Ø      Candi Sambisari
 Setelah terpendam selama berabad-abad karena letusan gunung Merapi, pada bulan juli 1966 ditemukan kembali secara kebetulan oleh seorang petani yang tengah mengerjakan sawahnya. Tahun 1986 telah selesai di pugar. Didalam ruangannya terdapat Lingga dan Yoni, aspek dari Siwa. Kesatuan keduanya melambangkan totalitas dan kesuburan.
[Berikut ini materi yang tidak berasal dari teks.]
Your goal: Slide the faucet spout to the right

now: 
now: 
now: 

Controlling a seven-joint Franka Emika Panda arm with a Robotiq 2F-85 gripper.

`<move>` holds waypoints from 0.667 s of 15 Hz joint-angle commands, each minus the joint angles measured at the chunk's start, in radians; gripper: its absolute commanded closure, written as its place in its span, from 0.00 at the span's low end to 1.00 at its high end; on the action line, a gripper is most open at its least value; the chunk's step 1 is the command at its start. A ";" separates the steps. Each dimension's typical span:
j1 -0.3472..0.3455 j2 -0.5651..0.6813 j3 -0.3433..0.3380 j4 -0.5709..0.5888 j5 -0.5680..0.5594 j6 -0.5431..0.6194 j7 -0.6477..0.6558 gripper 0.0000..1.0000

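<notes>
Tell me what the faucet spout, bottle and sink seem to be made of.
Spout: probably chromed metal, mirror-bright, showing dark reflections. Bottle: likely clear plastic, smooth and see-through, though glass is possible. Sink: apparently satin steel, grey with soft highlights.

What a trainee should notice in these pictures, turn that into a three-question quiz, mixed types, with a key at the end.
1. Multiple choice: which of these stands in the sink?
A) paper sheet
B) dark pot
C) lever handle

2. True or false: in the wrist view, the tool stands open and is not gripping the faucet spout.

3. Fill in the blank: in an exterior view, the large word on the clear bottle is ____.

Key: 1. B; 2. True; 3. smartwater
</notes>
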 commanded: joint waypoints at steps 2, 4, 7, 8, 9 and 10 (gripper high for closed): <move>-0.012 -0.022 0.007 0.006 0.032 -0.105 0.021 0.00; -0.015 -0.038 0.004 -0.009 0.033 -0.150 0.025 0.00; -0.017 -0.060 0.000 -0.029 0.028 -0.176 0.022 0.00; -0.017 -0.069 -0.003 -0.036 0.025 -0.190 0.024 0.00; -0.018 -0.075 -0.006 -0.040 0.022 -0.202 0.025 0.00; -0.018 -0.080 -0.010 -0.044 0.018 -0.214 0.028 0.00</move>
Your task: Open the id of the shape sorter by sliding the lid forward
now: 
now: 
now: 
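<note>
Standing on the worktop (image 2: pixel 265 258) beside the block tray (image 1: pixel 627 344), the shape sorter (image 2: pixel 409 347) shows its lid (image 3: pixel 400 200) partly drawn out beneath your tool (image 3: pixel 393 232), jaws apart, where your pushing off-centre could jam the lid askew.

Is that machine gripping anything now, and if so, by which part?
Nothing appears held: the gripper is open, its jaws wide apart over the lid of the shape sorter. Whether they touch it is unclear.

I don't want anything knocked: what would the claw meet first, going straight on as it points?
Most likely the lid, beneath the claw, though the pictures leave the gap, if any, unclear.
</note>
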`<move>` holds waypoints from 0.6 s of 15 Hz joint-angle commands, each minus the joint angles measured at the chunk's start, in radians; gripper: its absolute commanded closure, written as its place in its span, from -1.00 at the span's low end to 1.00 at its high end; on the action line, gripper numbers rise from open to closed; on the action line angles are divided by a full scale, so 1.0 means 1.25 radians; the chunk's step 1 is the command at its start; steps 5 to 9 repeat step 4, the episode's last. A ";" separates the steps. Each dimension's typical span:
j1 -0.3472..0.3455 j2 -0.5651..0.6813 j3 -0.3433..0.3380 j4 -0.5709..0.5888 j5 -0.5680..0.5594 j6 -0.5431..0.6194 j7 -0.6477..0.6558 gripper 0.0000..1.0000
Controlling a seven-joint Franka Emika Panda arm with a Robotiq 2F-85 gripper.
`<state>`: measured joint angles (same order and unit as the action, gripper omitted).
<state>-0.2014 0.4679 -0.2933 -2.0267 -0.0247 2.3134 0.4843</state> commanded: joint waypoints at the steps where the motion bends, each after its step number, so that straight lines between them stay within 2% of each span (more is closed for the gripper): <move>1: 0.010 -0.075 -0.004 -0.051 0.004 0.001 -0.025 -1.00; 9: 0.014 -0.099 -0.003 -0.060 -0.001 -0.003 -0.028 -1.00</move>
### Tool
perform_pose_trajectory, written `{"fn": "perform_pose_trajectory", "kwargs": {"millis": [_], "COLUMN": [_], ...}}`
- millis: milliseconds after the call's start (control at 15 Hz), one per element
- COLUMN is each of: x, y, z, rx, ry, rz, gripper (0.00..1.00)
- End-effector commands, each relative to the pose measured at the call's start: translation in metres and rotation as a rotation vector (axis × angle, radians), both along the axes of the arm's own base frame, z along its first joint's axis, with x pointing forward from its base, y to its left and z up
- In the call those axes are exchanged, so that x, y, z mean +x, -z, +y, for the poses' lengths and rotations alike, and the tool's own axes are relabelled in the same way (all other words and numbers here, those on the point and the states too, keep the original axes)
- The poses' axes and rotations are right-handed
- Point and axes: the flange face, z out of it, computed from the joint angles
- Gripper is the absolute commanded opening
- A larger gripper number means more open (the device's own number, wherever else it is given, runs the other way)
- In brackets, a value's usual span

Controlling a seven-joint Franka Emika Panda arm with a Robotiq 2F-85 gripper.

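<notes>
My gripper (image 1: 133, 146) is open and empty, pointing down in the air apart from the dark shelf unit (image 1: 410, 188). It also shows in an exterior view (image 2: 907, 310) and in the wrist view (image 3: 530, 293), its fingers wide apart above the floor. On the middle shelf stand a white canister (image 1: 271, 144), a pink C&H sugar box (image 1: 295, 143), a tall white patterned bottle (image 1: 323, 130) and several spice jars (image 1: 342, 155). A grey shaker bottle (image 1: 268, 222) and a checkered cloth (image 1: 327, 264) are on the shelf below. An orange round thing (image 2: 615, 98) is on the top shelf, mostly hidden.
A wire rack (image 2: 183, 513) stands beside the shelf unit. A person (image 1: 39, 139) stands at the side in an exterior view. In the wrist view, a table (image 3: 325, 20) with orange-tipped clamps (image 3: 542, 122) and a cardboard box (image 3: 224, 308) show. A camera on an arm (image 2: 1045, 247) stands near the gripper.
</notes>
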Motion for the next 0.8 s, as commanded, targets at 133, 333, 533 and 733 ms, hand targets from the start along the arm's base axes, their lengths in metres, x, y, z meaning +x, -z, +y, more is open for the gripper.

Candi Hindu ini diperkirakan mulai berdiri antara kurang lebih 812-838 Masehi.
BAB III
PENUTUP

3.1        Kesimpulan
Dengan dilaksanakan Studi Lapangan ke Solo-Yogyakarta, banyak sekali pelajaran-pelajaran bermanfaat yang dapat kita manfaatkan dan pelajari untuk kedepannya, yaitu:
1.      Dengan kegiatan Studi Lapangan ini siswa dapat menambah wawasan dan penetahuan siswa.
2.      Dapat menumbuhkan rasa cinta yang tinggi terhadap kebudayaan Indonesia.
3.      Siswa dapat bekerjasama dalam hal pembuatan Laporan Studi Lapangan.
4.      Dengan berkarya wisata siswa dapat mengetahui tampat-tempat rekreasi dan peninggalan sejarah di indonesia.

3.2        Saran
1        Untuk lebih kreatif kami harap Guru-Guru lebih banyak mamberikan bimbingan yang lebih lengkap dalam penyusunan Karya Tulis ini.
2        Kepada Panitia Pelaksana Study Lapangan, kami menyarankan agar       kunjungan objek wisata harus seimbang antara tempat rekreasi dengan tempat penelitian supaya siswa tidak merasa bosan dan jenuh ketika melaksanakan Studi Lapangan.
3        Pengaturan waktu/jadwal pelaksanaan Studi Lapangan diharapkan untuk dibenahi lagi karena kami merasa pada Studi Lapangan ini waktu lebih banyak digunakan untuk perjalanan dari pada untuk rekreasi di objek wisata.







Daftar Pustaka


Nirmolo, Tirto. CV. Madukismo. Yogyakarta.
Anonimous. 2001. Diorama Kraton Surakarta Hadiningrat. Solo.
PT Taman wisata candi. 2010. Kompleks percandian  prambanan (Roro Jonggrang) dan candi-candi lainnya. Yogyakarta.